= AIM OF THE EXERCISE =
Copy exactly the lines from the beginning of the data down to and including the line holding "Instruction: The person", without any pictures.

Content starts

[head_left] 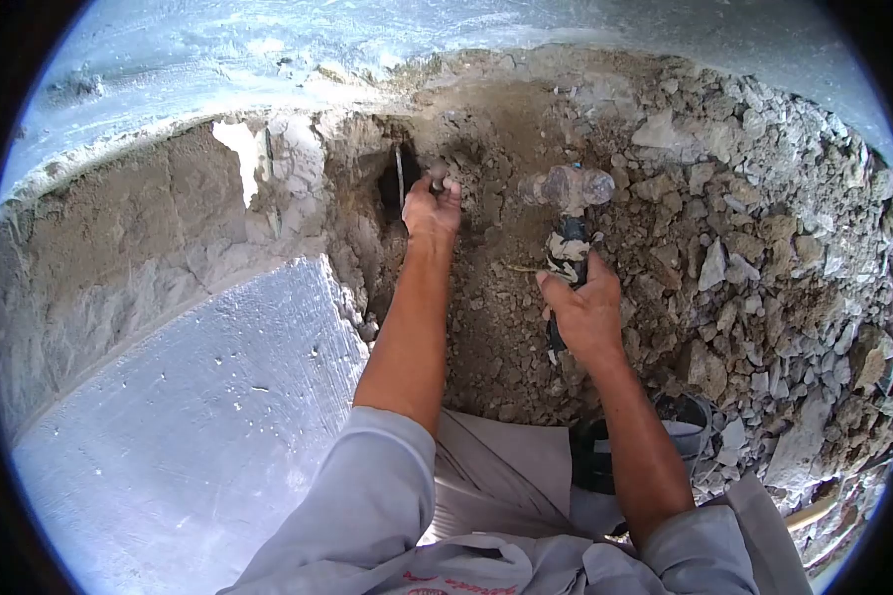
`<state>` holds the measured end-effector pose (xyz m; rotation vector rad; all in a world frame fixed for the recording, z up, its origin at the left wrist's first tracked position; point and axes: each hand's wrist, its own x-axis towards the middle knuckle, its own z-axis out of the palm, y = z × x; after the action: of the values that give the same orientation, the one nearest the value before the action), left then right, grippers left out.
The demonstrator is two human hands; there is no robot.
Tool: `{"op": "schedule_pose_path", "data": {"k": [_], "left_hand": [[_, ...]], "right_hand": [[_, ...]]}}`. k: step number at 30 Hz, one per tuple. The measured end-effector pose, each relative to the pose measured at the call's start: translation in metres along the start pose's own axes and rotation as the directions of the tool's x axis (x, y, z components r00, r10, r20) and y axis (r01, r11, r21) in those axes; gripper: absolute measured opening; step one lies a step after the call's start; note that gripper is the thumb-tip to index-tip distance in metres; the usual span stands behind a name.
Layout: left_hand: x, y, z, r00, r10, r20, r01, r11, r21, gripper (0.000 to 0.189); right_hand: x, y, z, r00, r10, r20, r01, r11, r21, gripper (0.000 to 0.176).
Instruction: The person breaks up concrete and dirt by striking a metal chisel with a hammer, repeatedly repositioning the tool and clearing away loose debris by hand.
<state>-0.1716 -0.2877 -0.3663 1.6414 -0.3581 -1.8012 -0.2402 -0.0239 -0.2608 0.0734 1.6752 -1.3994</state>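
Observation:
My right hand (587, 302) is wrapped round the dark, taped handle of a club hammer (569, 186), whose dusty, blunt metal head points away from me over the rubble. At the edge of a dark hole (392, 183) in the broken ground, my left hand (434, 208) has its fingers curled together. A small rounded, dusty end (440, 173) shows at those fingertips; I cannot tell what it belongs to. Just left of the fingers a thin pale rod (400, 174) stands in the hole.
Loose stones and broken concrete (744, 248) cover the right side. A smooth grey slab (189, 426) with a ragged edge lies at the left, below a rough cut earth face (129, 228). A pale curved surface (466, 40) spans the top. My shoe (595, 451) rests on the rubble.

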Motion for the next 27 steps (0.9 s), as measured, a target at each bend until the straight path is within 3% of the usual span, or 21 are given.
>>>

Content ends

= RESPONSE FOR THIS EXERCISE =
[head_left] 
`<state>` holds the measured end-effector pose (xyz m; rotation vector rad; all in a world frame fixed for the recording, z up, its origin at the left wrist's first tracked position; point and axes: each hand's wrist, its own x-axis towards the middle knuckle, its own z-axis out of the palm, y = z × x; after the action: of the values that give the same orientation, the one nearest the value before the action), left then right, grippers left out.
The demonstrator is two human hands; there is no robot.
Tool: `{"op": "schedule_pose_path", "data": {"k": [_], "left_hand": [[_, ...]], "right_hand": [[_, ...]]}}`. k: step number at 30 Hz, one per tuple. The measured end-effector pose, each relative to the pose measured at the call's start: translation in metres along the start pose's own axes and rotation as the directions of the tool's x axis (x, y, z components r00, r10, r20) and y axis (r01, r11, r21) in those axes; gripper: absolute measured opening; step one lies a step after the call's start; note that gripper is the thumb-tip to index-tip distance in metres; the usual span stands behind a name.
Layout: left_hand: x, y, z, r00, r10, r20, r01, r11, r21, gripper (0.000 to 0.189); right_hand: x, y, z, r00, r10, r20, r01, r11, r21, gripper (0.000 to 0.176).
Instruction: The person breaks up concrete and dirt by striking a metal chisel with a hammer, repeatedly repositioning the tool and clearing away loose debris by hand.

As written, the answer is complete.